Twitter’s standard is not as stringent as the “GroupM/Unilever” viewability standard, which is 100% of the player’s pixels in view, with at least half the the ad duration played, with audio on–so it’s actually a combined viewability/audibility standard. And a person actually has to click to start the playback–an initiation component to the standard. Yet Twitter’s standard is more stringent than the IAB’s standard for browser-based desktop viewability, which for video is at least 50% of the ad’s pixels in view for at least two consecutive seconds (for display, the IAB’s standard is at least 50% for at least one second). For mobile browser and app video ads, the IAB has not finalized a standard, but last month issued “Interim guidance”. The IAB has a goal of refining this guidance by the end of Q3 2015 and a year-end target date to issue draft guidelines.
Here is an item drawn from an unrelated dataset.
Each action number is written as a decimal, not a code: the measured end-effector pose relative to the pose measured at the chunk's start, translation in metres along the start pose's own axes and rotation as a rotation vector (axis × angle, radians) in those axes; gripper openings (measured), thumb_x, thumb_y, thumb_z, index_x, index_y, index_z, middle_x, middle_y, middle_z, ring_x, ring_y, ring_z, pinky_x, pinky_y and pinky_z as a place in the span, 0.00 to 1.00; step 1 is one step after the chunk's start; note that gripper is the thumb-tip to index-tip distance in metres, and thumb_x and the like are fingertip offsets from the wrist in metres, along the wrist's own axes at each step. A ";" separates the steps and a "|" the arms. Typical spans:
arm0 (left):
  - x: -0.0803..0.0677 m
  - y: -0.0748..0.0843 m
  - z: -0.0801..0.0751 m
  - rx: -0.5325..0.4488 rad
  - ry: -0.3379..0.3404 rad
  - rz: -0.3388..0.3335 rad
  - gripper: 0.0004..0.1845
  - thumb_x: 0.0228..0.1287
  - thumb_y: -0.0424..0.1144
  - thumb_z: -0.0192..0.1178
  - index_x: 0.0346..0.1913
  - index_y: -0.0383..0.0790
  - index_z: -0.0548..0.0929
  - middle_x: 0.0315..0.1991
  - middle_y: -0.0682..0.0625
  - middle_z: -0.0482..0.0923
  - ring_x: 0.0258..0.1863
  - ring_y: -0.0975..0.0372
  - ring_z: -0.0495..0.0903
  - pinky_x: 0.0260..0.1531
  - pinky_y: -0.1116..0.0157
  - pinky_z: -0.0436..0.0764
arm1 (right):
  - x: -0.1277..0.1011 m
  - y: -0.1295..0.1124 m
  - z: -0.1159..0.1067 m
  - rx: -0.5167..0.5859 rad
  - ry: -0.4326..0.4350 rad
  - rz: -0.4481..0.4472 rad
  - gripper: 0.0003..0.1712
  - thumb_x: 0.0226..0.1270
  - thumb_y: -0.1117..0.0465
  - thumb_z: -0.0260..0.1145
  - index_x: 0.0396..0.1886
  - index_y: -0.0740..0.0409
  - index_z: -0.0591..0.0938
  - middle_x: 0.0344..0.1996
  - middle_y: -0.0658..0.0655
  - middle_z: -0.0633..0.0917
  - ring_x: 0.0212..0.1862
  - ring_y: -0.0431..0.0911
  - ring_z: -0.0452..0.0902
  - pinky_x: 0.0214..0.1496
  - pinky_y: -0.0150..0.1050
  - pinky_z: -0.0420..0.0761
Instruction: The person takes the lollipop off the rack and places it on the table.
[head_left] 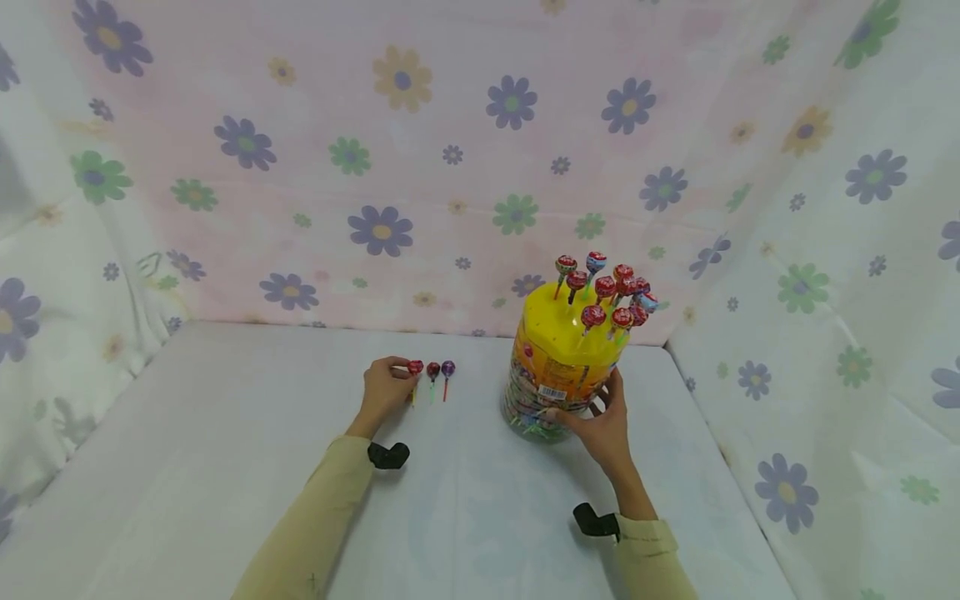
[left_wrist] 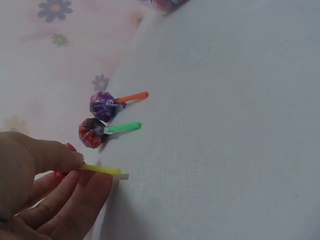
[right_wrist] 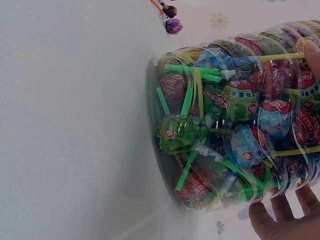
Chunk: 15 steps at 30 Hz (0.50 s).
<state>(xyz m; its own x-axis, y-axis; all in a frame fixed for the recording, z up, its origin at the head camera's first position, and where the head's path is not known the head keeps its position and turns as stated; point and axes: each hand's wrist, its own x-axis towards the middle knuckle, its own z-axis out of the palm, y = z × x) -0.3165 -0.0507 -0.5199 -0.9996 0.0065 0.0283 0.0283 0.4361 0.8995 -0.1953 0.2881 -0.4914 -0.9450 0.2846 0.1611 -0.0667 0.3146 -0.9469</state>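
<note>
My left hand (head_left: 387,385) pinches a red-wrapped lollipop (head_left: 416,366) near its head, and its yellow stick (left_wrist: 102,169) pokes out past the fingers. Beside it on the table lie a dark red lollipop (left_wrist: 91,133) with a green stick and a purple one (left_wrist: 103,106) with an orange stick. My right hand (head_left: 603,421) grips the side of a big clear jar (right_wrist: 225,120) packed with wrapped lollipops, thumb on the near side and fingers around the far side. Several lollipops (head_left: 604,287) stand upright in the jar's yellow lid (head_left: 551,321).
A white cloth covers the table (head_left: 247,433). Flower-patterned curtains (head_left: 450,183) hang behind it and along both sides. A black wrist mount (head_left: 390,455) sits at the left sleeve, another (head_left: 596,521) at the right.
</note>
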 end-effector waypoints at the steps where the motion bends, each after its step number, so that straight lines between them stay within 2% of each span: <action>1: 0.001 0.000 0.001 -0.005 -0.001 -0.006 0.18 0.62 0.29 0.68 0.54 0.25 0.82 0.40 0.32 0.87 0.26 0.59 0.86 0.23 0.70 0.83 | 0.000 0.000 0.000 -0.002 0.000 0.000 0.64 0.55 0.56 0.82 0.82 0.45 0.49 0.78 0.57 0.59 0.75 0.59 0.60 0.77 0.61 0.63; 8: 0.009 0.000 0.008 -0.035 -0.034 -0.047 0.17 0.63 0.28 0.67 0.53 0.24 0.81 0.41 0.31 0.86 0.20 0.66 0.82 0.21 0.73 0.82 | 0.001 0.002 0.000 -0.009 0.003 0.007 0.64 0.55 0.56 0.82 0.82 0.44 0.49 0.77 0.57 0.60 0.75 0.59 0.60 0.77 0.61 0.63; 15: 0.010 0.003 0.008 0.041 -0.021 -0.041 0.18 0.61 0.28 0.68 0.52 0.24 0.81 0.39 0.33 0.87 0.21 0.63 0.82 0.22 0.71 0.80 | 0.001 0.002 0.000 -0.005 -0.002 0.000 0.63 0.55 0.56 0.82 0.82 0.44 0.50 0.77 0.56 0.61 0.75 0.58 0.60 0.77 0.60 0.63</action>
<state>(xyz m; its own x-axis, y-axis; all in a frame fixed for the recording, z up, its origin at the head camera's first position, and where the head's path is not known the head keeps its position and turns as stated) -0.3267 -0.0422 -0.5200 -0.9998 0.0070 -0.0175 -0.0121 0.4729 0.8810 -0.1964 0.2890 -0.4934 -0.9457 0.2828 0.1602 -0.0648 0.3188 -0.9456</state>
When asked to comment on the state of viewability standards, a cross section of those on both the supply and demand sides of the business stared silently for a few moments before changing the subject.

We find ourselves faced with so many disparate “standards” that it’s difficult to digest published industry benchmarks and data points such as that from Google last month that only “54% of video ads across the web are viewable”.

While buyers and sellers try to negotiate the viewability landscape, interpret the available data points and find a common ground, we have to acknowledge that a lack of consistency across ad units, devices, measurement approaches (even among MRC certified vendors) and “standards” will only continue to fuel marketplace confusion and uncertainty. Although in some ways we are making progress as an industry, we must wonder if “one more standard” is really moving our collective understanding forward. It’s a complicated, volatile topic riddled with hurdles, and many in the industry are looking to the IAB to provide greater continuity and consistency. Perhaps the next 12 months will see a pivot from the IAB’s current recommendations.